Work required:
Each and every line of the data must appear exactly as given.

Segment Start: Data to process

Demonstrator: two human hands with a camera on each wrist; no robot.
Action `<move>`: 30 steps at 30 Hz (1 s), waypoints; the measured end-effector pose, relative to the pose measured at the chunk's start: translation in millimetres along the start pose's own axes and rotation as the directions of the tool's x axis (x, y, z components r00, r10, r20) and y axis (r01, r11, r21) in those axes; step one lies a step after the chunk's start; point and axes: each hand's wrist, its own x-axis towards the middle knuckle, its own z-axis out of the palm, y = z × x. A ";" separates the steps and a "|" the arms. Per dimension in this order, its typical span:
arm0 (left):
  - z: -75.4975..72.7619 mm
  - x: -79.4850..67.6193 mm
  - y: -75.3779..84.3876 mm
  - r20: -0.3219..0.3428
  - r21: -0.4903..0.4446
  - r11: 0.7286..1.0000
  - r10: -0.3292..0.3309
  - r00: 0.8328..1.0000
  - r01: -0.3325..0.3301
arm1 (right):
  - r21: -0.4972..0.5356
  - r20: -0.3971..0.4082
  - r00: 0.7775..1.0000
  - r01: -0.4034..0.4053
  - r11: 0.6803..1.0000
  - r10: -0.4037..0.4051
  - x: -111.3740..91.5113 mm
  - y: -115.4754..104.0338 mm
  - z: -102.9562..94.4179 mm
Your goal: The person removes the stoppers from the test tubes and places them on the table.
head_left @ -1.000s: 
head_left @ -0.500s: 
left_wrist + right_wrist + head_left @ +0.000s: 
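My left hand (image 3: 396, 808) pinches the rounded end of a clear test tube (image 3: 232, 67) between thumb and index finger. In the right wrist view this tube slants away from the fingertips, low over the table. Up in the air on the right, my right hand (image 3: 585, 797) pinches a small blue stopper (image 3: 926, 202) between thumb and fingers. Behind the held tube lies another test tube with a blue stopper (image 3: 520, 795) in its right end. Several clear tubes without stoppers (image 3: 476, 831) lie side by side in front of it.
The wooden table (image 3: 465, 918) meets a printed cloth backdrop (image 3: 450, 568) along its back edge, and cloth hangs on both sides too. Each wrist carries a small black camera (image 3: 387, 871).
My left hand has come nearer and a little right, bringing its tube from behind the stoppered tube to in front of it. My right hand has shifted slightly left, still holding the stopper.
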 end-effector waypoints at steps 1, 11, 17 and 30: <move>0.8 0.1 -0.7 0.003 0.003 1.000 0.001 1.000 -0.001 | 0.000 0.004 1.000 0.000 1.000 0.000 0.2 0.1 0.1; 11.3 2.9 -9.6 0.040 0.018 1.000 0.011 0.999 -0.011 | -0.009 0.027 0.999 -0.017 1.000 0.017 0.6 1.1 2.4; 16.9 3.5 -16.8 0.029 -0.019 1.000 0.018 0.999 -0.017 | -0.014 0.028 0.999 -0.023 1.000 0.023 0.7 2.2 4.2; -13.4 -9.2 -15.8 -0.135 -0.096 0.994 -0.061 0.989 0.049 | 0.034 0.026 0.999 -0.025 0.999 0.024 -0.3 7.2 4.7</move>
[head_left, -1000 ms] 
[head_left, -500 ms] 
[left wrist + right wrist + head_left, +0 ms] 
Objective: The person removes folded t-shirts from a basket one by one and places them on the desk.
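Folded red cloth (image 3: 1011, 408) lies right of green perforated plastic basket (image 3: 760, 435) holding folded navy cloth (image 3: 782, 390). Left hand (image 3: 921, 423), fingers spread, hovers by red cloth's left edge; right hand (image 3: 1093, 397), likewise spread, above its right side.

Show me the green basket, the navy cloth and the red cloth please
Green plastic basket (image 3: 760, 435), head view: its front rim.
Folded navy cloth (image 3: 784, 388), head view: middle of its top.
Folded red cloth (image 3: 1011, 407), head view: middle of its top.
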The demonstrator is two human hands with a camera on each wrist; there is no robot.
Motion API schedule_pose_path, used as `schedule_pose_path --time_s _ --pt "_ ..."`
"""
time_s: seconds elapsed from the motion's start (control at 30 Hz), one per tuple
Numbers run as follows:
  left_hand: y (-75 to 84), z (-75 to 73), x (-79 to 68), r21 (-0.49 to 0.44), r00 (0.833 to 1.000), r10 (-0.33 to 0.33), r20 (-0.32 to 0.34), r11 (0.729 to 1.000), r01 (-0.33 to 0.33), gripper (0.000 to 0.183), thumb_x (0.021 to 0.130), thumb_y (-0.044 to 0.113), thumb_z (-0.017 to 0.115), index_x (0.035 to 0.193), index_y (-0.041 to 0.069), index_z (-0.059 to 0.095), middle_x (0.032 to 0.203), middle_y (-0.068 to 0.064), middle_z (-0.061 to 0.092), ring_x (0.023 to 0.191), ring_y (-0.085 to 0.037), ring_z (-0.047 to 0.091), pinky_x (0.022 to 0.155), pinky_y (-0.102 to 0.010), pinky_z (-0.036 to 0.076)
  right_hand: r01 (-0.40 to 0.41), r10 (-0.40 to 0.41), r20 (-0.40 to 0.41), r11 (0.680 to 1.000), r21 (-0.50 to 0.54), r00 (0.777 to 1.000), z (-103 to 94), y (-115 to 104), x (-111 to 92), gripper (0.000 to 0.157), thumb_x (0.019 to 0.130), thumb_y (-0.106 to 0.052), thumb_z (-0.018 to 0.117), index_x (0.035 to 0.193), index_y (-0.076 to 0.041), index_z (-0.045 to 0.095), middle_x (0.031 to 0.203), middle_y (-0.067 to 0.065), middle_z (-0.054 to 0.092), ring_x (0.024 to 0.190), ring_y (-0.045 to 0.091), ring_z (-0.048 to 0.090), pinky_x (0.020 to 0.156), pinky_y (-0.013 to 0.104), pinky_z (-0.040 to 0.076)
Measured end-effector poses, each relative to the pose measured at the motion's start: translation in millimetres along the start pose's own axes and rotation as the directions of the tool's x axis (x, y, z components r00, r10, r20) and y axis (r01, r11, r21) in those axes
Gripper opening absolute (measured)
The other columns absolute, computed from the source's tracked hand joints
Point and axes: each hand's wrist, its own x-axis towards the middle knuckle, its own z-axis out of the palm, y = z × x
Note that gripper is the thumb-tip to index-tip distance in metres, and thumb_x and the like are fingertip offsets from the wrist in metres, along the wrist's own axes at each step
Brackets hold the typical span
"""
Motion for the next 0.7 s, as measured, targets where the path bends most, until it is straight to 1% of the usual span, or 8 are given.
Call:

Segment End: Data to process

Response box:
Demonstrator: two human hands with a camera on each wrist; no robot.
Action `<move>`: 30 steps at 30 Hz (1 s), waypoints; the measured end-effector pose, relative to the pose measured at the chunk's start: translation in millimetres along the start pose's own axes and rotation as the directions of the tool's x axis (x, y, z components r00, r10, r20) and y axis (r01, r11, r21) in those axes; step one lies a step after the chunk's start; point and axes: each hand's wrist, its own x-axis towards the middle knuckle, its own z-axis out of the palm, y = z × x. A ";" separates the steps and a "|" the arms. Per dimension in this order, its typical span:
arm0 (left):
  - z: -75.4975..72.7619 mm
  - x: -79.4850..67.6193 mm
  - y: -75.3779..84.3876 mm
  - r20: -0.3219..0.3428
  - r21: -0.4903..0.4446
  - r11: 0.7286..1.0000
  - r10: -0.3292..0.3309
  - r00: 0.8328..1.0000
  - r01: -0.3325..0.3301
arm1 (right):
  - r21: -0.4972..0.5356
  - r20: -0.3971..0.4082
  - r00: 0.7775..1.0000
  - r01: -0.4034..0.4053
  - r11: 0.6803..1.0000
  - r10: -0.4037..0.4051
  - x: -111.3740..91.5113 mm
  - y: -115.4754..104.0338 mm
  - z: -102.9562..94.4179 mm
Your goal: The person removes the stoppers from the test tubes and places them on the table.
head_left @ -1.000s: 
head_left @ -0.500s: 
left_wrist + right_wrist + head_left @ +0.000s: 
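My left hand (image 3: 396, 808) pinches the rounded end of a clear test tube (image 3: 232, 67) between thumb and index finger. In the right wrist view this tube slants away from the fingertips, low over the table. Up in the air on the right, my right hand (image 3: 585, 797) pinches a small blue stopper (image 3: 926, 202) between thumb and fingers. Behind the held tube lies another test tube with a blue stopper (image 3: 520, 795) in its right end. Several clear tubes without stoppers (image 3: 476, 831) lie side by side in front of it.
The wooden table (image 3: 465, 918) meets a printed cloth backdrop (image 3: 450, 568) along its back edge, and cloth hangs on both sides too. Each wrist carries a small black camera (image 3: 387, 871).
My left hand has come nearer and a little right, bringing its tube from behind the stoppered tube to in front of it. My right hand has shifted slightly left, still holding the stopper.
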 end-effector waypoints at steps 1, 11, 17 and 30: <move>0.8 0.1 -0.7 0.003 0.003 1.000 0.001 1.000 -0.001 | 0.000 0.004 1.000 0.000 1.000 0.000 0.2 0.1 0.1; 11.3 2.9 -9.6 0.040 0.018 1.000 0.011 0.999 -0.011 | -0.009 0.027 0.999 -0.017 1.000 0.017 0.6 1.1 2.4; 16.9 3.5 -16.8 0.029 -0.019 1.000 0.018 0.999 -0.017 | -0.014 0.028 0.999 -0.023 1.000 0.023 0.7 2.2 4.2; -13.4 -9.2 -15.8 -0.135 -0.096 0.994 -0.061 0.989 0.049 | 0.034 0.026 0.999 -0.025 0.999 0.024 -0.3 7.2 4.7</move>
[head_left, -1000 ms] 
[head_left, -500 ms] 
[left wrist + right wrist + head_left, +0 ms] 
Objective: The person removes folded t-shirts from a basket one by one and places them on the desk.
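Folded red cloth (image 3: 1011, 408) lies right of green perforated plastic basket (image 3: 760, 435) holding folded navy cloth (image 3: 782, 390). Left hand (image 3: 921, 423), fingers spread, hovers by red cloth's left edge; right hand (image 3: 1093, 397), likewise spread, above its right side.

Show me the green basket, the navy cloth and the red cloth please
Green plastic basket (image 3: 760, 435), head view: its front rim.
Folded navy cloth (image 3: 784, 388), head view: middle of its top.
Folded red cloth (image 3: 1011, 407), head view: middle of its top.
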The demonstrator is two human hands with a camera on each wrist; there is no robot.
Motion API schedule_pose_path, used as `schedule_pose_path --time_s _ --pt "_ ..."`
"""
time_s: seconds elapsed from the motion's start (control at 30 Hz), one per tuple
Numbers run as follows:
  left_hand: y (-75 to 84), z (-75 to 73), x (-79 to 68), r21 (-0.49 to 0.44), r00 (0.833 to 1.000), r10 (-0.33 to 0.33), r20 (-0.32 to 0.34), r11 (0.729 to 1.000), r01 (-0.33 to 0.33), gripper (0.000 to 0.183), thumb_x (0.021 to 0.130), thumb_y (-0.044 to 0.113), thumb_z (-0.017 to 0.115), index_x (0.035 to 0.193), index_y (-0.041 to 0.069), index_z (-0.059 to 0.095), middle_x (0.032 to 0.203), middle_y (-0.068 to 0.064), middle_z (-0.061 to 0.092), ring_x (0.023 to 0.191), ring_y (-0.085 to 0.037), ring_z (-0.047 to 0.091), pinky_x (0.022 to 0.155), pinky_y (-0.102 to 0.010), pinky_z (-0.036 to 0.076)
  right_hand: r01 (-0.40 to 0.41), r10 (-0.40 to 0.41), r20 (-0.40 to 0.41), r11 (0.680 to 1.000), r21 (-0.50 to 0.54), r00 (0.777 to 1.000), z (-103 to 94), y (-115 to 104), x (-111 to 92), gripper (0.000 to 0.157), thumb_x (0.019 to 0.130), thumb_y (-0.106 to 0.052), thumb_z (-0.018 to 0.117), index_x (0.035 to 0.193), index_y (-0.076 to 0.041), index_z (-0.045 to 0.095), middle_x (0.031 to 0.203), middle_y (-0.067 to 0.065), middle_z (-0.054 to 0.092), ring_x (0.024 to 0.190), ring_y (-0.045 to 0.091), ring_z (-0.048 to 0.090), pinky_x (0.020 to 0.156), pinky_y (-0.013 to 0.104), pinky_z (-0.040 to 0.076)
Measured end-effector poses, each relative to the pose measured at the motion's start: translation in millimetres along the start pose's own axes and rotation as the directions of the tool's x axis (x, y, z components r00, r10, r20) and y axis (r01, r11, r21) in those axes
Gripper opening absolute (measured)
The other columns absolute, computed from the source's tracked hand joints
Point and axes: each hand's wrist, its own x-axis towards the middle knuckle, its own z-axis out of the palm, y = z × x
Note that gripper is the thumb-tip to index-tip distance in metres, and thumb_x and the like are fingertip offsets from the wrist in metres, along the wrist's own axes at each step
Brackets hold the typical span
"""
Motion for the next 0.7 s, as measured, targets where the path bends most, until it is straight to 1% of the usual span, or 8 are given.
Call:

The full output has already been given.